In a new study published in the journal Cell, the researchers engineered a single-dose treatment for SARS-CoV-2 that can be delivered intranasally. This novel approach is based on the concept of therapeutic interfering particles, often called TIPs, which was pioneered by Gladstone senior investigator Leor Weinberger.
He and his team report the discovery of the first TIP, showing it can inhibit SARS-CoV-2 and its variants, and withstand the virus’s ability to evolve new resistant variants. In animals, they demonstrated that TIPs dramatically reduced the amount of SARS-CoV-2 virus found in the lungs and protected the animals from disease.

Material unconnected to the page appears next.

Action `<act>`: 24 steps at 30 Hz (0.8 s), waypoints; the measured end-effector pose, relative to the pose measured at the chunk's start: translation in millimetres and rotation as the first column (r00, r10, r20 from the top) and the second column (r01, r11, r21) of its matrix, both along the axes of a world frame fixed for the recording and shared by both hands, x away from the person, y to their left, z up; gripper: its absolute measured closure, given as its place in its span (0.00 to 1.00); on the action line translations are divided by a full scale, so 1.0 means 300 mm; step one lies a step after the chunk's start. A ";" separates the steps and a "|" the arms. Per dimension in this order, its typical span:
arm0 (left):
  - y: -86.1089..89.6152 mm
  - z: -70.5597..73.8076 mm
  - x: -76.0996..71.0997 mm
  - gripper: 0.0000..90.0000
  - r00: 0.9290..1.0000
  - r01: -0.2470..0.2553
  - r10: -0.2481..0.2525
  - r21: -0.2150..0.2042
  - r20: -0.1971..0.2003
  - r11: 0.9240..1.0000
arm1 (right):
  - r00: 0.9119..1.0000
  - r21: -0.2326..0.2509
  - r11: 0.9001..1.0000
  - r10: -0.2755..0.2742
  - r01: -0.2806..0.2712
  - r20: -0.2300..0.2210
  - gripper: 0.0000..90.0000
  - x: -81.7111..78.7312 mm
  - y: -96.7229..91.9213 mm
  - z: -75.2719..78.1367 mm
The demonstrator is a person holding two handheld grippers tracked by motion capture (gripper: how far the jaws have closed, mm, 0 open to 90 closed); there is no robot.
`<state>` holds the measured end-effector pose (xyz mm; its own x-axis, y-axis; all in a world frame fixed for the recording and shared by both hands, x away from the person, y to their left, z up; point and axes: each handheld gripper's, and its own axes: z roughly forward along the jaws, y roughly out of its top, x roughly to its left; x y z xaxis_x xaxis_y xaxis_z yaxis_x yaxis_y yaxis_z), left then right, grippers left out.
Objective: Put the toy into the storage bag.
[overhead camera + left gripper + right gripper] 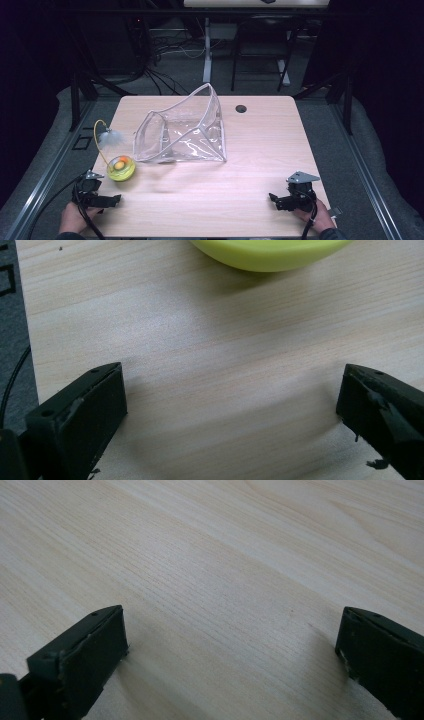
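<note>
Yellow-green toy (121,168) and clear pouch (182,131) on the counter (250,165), both hand-held grippers idle.
The toy sat near the counter's left edge, just ahead of the left hand-held gripper (100,200); its thin wire stem rose and arched leftward to a white feather. The pouch lay behind it, long axis across the counter, open mouth tipped up and away. Left and right hand-held gripper (285,201) jaws stood wide apart over bare wood.

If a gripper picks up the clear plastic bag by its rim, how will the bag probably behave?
The clear plastic bag will probably be floppy: its thin walls already sag and crease on the table. It seems light, since nothing shows through its walls. The glossy film may slip between the jaws, so gripping the white edge band looks safer.
</note>
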<state>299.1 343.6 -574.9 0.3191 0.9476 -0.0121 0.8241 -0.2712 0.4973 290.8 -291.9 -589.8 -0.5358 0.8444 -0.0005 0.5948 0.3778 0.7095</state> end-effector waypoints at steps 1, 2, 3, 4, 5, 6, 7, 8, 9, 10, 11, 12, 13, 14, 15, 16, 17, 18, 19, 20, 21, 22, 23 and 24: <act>0.000 0.000 0.001 0.00 1.000 0.002 -0.002 0.001 -0.002 1.000 | 1.000 0.000 1.000 0.000 0.000 0.000 0.00 0.000 0.000 0.000; 0.000 0.000 0.000 0.00 1.000 0.001 -0.001 0.001 -0.002 1.000 | 1.000 0.000 1.000 0.000 0.000 0.000 0.00 0.000 0.000 0.000; 0.000 0.000 0.000 0.00 1.000 0.001 -0.001 0.001 -0.002 1.000 | 1.000 0.000 1.000 -0.001 0.001 0.000 0.00 0.000 0.000 0.000; 0.000 0.000 0.000 0.00 1.000 0.001 -0.001 0.001 -0.002 1.000 | 1.000 0.000 1.000 -0.001 0.001 0.000 0.00 0.000 0.000 0.000; 0.000 0.000 0.000 0.00 1.000 0.001 -0.001 0.001 -0.002 1.000 | 1.000 0.000 1.000 -0.001 0.001 0.000 0.00 0.000 0.000 0.000; 0.000 0.001 0.001 0.00 1.000 0.003 -0.003 0.001 -0.004 1.000 | 1.000 0.000 1.000 -0.001 0.001 -0.001 0.00 0.000 0.000 0.000; 0.000 0.001 0.001 0.00 1.000 0.004 -0.004 0.001 -0.004 1.000 | 1.000 0.000 1.000 -0.001 0.001 0.000 0.00 0.000 0.000 0.000; 0.000 0.001 0.001 0.00 1.000 0.006 -0.006 0.001 -0.003 1.000 | 1.000 0.001 1.000 -0.001 0.001 0.000 0.00 0.000 0.000 0.000; 0.001 0.000 0.000 0.00 1.000 0.008 -0.008 0.001 -0.002 1.000 | 1.000 0.000 1.000 -0.001 0.001 0.000 0.00 0.000 0.000 0.000; 0.001 0.000 0.000 0.00 1.000 0.009 -0.009 0.000 -0.001 1.000 | 1.000 0.000 1.000 0.000 0.000 0.000 0.00 0.000 0.000 0.000; 0.001 0.000 0.000 0.00 1.000 0.010 -0.010 0.000 -0.002 1.000 | 1.000 0.001 1.000 0.001 -0.001 0.000 0.00 0.000 0.000 0.000; 0.002 0.000 0.000 0.00 1.000 0.011 -0.011 0.000 -0.003 1.000 | 1.000 0.004 1.000 0.002 -0.002 -0.001 0.00 0.000 0.000 0.000; 0.001 0.000 0.000 0.00 1.000 0.010 -0.010 0.000 -0.002 1.000 | 1.000 -0.005 1.000 0.004 -0.004 -0.003 0.00 0.001 -0.001 0.001; 0.002 0.000 -0.001 0.00 1.000 0.010 -0.010 -0.002 0.000 1.000 | 1.000 -0.004 1.000 0.004 -0.004 -0.003 0.00 0.001 -0.001 0.001; 0.001 0.000 -0.001 0.00 1.000 0.009 -0.009 0.000 -0.002 1.000 | 1.000 -0.004 1.000 0.004 -0.004 -0.003 0.00 0.001 -0.001 0.001; 0.002 0.004 0.004 0.00 1.000 0.016 -0.016 0.007 -0.022 1.000 | 1.000 -0.004 1.000 0.004 -0.004 -0.003 0.00 0.001 -0.001 0.001; 0.002 0.004 0.004 0.00 1.000 0.016 -0.016 0.007 -0.022 1.000 | 1.000 -0.004 1.000 0.004 -0.004 -0.003 0.00 0.001 -0.001 0.001; 0.002 0.005 0.006 0.00 0.999 0.020 -0.020 0.012 -0.025 1.000 | 1.000 -0.001 1.000 0.006 -0.006 -0.004 0.00 0.001 -0.001 0.001; 0.002 0.006 0.008 0.00 0.999 0.023 -0.022 0.013 -0.029 1.000 | 1.000 -0.003 1.000 0.005 -0.005 -0.003 0.00 0.001 -0.001 0.001; 0.002 0.007 0.010 0.00 0.999 0.026 -0.025 0.016 -0.035 1.000 | 1.000 -0.003 1.000 0.005 -0.005 -0.003 0.00 0.001 -0.001 0.001; 0.004 0.009 0.011 0.00 0.999 0.024 -0.023 0.018 -0.042 1.000 | 1.000 0.000 1.000 0.006 -0.006 -0.004 0.00 0.001 -0.001 0.001; 0.004 0.010 0.011 0.00 0.999 0.023 -0.022 0.021 -0.046 1.000 | 1.000 -0.001 1.000 0.005 -0.005 -0.004 0.00 0.001 -0.001 0.001; 0.006 0.012 0.011 0.00 0.999 0.021 -0.019 0.034 -0.044 0.999 | 1.000 -0.001 1.000 0.005 -0.005 -0.004 0.00 0.001 -0.001 0.001; 0.008 0.016 0.010 0.00 0.999 0.021 -0.020 0.035 -0.045 0.999 | 1.000 -0.005 1.000 0.005 -0.005 -0.004 0.00 0.001 -0.001 0.001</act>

“The past two years have impressed upon the world how much we need new antiviral strategies,” says Harmit Malik, professor at the basic sciences division at Fred Hutchinson Cancer Research Center in Seattle, who was not involved in the study. “The design and use of TIPs has always held incredible promise of providing a simple-to-administer highly effective antiviral strategy that can resist viral adaptation. This study is a true inflection point, showing that the powerful TIPs technology is not just theoretically possible, but imminently within reach.”